= Action for Rescuing Indonesia Coalition =

Indonesian political pressure group

The Action for Rescuing Indonesia Coalition (Indonesian: Koalisi Aksi Menyelamatkan Indonesia, KAMI) is an Indonesian conservative political pressure group founded on 18 August 2020 in Taman Proklamasi, Jakarta. The group has claimed itself as a “moral movement”. It was founded by Ahmad Yani, Rocky Gerung, Din Syamsuddin, Gatot Nurmantyo, Rochmad Wahab, Meutia Farida Hatta, Malam Sambat Kaban, Said Didu, Refly Harun, Ichsanuddin Noorsy, Lieus Sungkharisma, Jumhur Hidayat, Abdullah Hehamahua, and Amien Rais. It is described as a right-wing, populist, traditionalist conservative, elitist, extra-parliamentary, non-partisan pressure group due to being founded by right-wing politicians and former generals who previously supported Prabowo Subianto during the 2019 presidential election (although most of the figures were politically independent from Indonesian political parties at that time).
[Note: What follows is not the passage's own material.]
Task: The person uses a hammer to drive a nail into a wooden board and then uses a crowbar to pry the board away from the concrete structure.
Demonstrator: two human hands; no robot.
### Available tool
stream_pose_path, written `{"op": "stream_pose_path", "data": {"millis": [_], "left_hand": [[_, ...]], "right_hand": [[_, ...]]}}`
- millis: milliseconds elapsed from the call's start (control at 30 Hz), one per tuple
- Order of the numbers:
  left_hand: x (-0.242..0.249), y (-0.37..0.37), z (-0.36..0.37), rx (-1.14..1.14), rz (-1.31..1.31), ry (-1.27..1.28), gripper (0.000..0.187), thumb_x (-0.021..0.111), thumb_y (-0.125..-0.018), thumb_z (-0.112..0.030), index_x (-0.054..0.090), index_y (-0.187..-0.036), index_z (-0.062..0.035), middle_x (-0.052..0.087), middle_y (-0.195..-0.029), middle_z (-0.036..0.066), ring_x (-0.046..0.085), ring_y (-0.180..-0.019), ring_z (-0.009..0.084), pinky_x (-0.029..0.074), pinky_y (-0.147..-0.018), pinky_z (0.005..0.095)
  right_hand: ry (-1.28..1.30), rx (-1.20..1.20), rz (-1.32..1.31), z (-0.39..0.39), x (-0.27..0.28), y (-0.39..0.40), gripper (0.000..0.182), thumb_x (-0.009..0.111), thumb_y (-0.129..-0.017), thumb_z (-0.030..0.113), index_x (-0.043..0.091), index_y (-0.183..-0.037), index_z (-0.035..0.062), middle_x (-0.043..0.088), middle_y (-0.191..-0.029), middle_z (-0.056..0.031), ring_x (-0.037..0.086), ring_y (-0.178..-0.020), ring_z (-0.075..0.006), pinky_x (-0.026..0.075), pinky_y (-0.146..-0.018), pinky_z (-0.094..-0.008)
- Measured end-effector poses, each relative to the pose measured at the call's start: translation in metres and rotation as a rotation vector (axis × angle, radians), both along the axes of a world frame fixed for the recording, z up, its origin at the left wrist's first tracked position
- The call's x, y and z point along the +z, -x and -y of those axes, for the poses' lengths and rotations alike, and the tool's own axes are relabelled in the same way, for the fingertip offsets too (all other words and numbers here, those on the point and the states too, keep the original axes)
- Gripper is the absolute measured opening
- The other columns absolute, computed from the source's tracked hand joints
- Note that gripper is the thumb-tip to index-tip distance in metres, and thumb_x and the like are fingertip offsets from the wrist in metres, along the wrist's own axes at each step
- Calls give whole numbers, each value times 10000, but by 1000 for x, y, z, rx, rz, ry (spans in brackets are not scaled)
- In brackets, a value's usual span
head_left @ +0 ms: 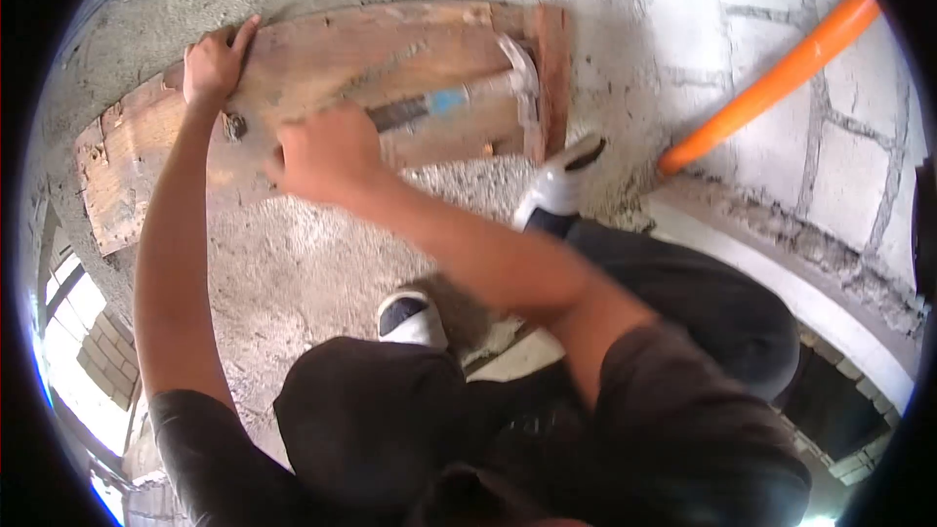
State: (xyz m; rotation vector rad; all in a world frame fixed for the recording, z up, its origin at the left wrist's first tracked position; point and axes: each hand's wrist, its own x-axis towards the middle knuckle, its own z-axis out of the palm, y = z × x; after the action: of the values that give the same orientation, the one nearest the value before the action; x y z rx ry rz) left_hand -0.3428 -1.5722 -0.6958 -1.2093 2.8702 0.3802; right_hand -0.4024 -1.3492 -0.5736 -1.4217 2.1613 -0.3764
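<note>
A wide, worn wooden board (pixel 293 59) lies on the rough ground, with a narrower strip of wood (pixel 553 78) across its right end. My left hand (pixel 217 63) holds the board's far edge, its thumb stretched out along it. Above the board, slightly blurred, my right hand (pixel 332 153) is closed around the dark handle of a hammer (pixel 449 101). A blue band marks the handle, and the metal head is at the right, over or against the board near the strip. Whether the head touches the wood cannot be told.
An orange pipe (pixel 771 83) slants up at the right, before a white block wall (pixel 849 68). My shoes (pixel 558 185) are on the ground just below the board. A window-like opening (pixel 93 361) shows at the lower left.
</note>
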Motion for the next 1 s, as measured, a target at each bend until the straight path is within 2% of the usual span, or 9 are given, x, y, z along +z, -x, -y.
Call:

The group is also supported by members of the Islamic Defenders Front (Indonesian: Front Pembela Islam, FPI).

The group was born as a result of the nearly uninhibited power gained by Joko Widodo in his second term of presidency and weak opposition in People's Representative Council as a result of success of Joko Widodo in winning the election, defending his presidency, and successfully pulling large parties formerly opposed him.
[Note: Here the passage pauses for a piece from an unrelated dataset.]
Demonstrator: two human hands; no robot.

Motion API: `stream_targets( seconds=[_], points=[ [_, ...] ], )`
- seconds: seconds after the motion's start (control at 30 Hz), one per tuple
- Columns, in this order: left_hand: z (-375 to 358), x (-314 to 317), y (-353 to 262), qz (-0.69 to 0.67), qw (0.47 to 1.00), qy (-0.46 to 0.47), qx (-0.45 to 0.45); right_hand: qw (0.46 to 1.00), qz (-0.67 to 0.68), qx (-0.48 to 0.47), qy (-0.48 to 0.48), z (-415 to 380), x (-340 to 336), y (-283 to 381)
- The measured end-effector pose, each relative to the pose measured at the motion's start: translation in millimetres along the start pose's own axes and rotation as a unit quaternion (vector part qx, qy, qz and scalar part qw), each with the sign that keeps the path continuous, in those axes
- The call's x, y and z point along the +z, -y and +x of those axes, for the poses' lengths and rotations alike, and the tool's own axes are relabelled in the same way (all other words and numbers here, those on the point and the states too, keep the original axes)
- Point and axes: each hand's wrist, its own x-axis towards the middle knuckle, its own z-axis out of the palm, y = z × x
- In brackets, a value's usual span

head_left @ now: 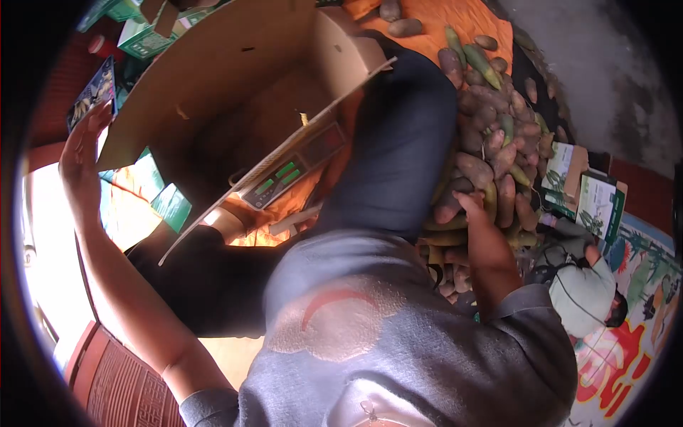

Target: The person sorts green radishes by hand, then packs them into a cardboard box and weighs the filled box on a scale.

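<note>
My left hand (87, 146) is raised at the far left, fingers stretched out, against the outer edge of a large open cardboard box (235, 53). On the right, my right hand (472, 205) reaches into a pile of reddish-brown root vegetables (475, 169). Its fingers curl over a dark reddish root vegetable (449, 202) at the near side of the pile; some fingertips are hidden. Long green radishes (483, 65) lie among the roots. Beyond the box's near flap sits a digital scale (288, 171) with lit green displays.
Orange cloth (466, 21) lies under the far end of the pile. Green-and-white cartons (601, 205) stand at the right, near another person (585, 295) in a light shirt. More green cartons (146, 39) are at the upper left. A carved red wooden piece (124, 381) is at the lower left.
</note>
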Motion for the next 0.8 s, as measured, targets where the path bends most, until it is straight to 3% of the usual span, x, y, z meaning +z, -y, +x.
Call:
stream_targets(
  seconds=[0.1, 0.23, 0.43, 0.67, 0.73, 0.77, 0.8],
  points=[
    [2.9, 5.4, -7.8, -0.007, 1.000, -0.007, -0.022, 0.985, 0.134, 0.102, 0.045, -12.0, 16.6, 3.4],
    [3.8, 16.0, -22.2, -0.009, 0.999, -0.036, -0.009, 0.988, 0.145, 0.039, -0.037, 11.5, 42.4, -1.9],
    [6.7, 19.0, -27.1, 0.054, 0.998, -0.031, -0.032, 0.988, 0.146, 0.009, -0.049, -15.8, 38.6, 16.8],
    [13.5, 23.6, -43.6, 0.126, 0.990, -0.054, -0.014, 0.978, 0.046, -0.204, -0.010, -88.6, -34.5, 72.9],
    [15.6, 27.9, -45.3, 0.143, 0.988, -0.054, 0.014, 0.942, 0.064, -0.314, -0.102, -68.1, -60.1, 90.9],
    [16.4, 30.3, -51.3, 0.167, 0.985, -0.048, 0.018, 0.891, 0.039, -0.405, -0.199, -84.5, -86.6, 107.0],
    [17.3, 31.3, -54.5, 0.190, 0.981, -0.043, 0.023, 0.897, 0.096, -0.388, -0.188, -96.6, -115.3, 129.4]
  ],
)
KAMI does not intend to be a political party. Despite this, it has mounted opposition against Joko Widodo and criticized his policies since its formation. In addition, members of the coalition entered and unilaterally hijacked the Masyumi Party revival preparatory process that was already in the midway did by the Investigating Committee for Foundation of Islamic Ideological Parties/Preparatory Committee for Foundation of Islamic Ideological Parties (Indonesian: Badan Penyelidik Usaha-Usaha Persiapan Pendirian Partai Islam Ideologis/Panitia Persiapan Pendirian Partai Islam Ideologis, BPU-PPPII/P4II) group. This led to a breakdown of the preparatory group and the formation of the Masyumi Reborn Party. Several faithful members of the preparatory group later founded the Indonesian People's Da'wah Party. Either unknown to them and the Masyumi Reborn Party or not, the preparatory group actually are Jemaah Islamiyah members in disguise, and on 16 November 2021, the Indonesian People's Da'wah Party suffered crackdown and became the center of the scandal.
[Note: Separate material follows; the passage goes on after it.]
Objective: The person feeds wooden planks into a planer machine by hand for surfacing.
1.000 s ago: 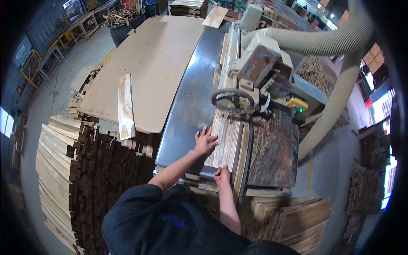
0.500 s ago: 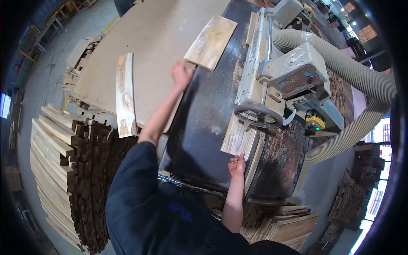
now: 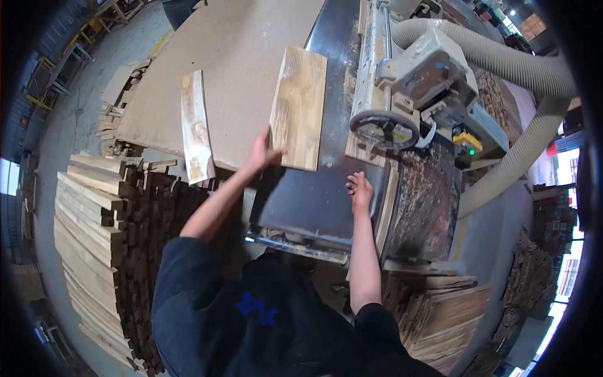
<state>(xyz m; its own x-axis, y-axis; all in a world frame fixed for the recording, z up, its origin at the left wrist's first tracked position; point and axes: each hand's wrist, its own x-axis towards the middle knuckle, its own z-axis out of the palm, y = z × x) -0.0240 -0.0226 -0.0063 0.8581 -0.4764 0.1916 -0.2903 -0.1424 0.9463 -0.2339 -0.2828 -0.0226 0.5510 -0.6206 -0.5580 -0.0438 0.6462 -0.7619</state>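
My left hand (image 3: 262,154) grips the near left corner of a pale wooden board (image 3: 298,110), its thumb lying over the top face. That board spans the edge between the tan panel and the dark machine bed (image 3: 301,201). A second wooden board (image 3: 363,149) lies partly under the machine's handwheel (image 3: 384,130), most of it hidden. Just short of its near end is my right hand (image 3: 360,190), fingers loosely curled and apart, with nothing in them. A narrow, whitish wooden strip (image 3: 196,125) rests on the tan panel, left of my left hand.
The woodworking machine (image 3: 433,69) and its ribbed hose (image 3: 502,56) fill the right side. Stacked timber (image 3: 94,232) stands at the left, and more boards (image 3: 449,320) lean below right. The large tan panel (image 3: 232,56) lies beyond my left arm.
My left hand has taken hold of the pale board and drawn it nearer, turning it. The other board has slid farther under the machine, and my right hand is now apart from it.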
Since the group came from various political background and ideologies but with same goal to topple Joko Widodo from presidency, the group much likely an "Anti-Joko Widodo movement".

== Controversies ==
KAMI has been criticized for continuously spreading distrust and skepticism against the ruling government and its policies to combat the COVID-19 pandemic in Indonesia.

The group was accused of piggybacking the Indonesia omnibus law protests by an unknown pro-government group in an anti-KAMI banner they installed in Jakarta on 12 October 2020. On 13 October 2020, three KAMI central committee members were arrested by police under suspicion of spreading misinformation.

KAMI attempted to push the People's Consultative Assembly into holding a special session to fire Joko Widodo from the presidency. As a result, members of People's Consultative Assembly and political experts criticized KAMI.

KAMI supported the Islamic Defenders Front (FPI) and its Revolusi Akhlak (Indonesian: Moral Revolution) program in an attempt to topple the current ruling government, deemed "immoral" and worth toppling to "save Indonesia". This expression of support was announced by KAMI before the FPI was forcefully disbanded on 30 December 2020.

KAMI also alleged that communists had infiltrated the Indonesian National Armed Forces, and are attempting to rewrite a false version of history, erasing the legacies of Suharto and memorials to the victims of the 30 September Movement. Gatot Nurmantyo, a member of KAMI central committee, cites the demolition of the statues of Suharto and other generals on the Kostrad headquarters. In fact, the statues were removed by the sculptor due to personal religious reasons. As the result of the slanderous allegation launching, People's Representative Council requested that Gatot take responsibility for his statements and asked him to present his proofs of communist return in Indonesia. Academics and historians also urged Gatot to deliver his proofs to the Indonesian National Armed Forces, National Police, Ministry of Defense, and Coordinating Ministry for Political, Legal, and Security Affairs for clarification, given Gatot is a former Commander of the Indonesian National Armed Forces, which made him an honorable person.

== Opposition ==
A pro-government extra-parliamentary mass organization, Unanimous Homeland Unity for Indonesia our Homeland (Indonesian: Kebijakan Kerapatan Indonesia Tanah Air, KITA), was launched on 9 September 2020 in Bandung by Maman Imanulhaq, a modernist pluralist kyai from West Java, Nahdlatul Ulama activist, and politically affiliated with National Awakening Party. The movement is a counter-movement against KAMI negativism and pessimism.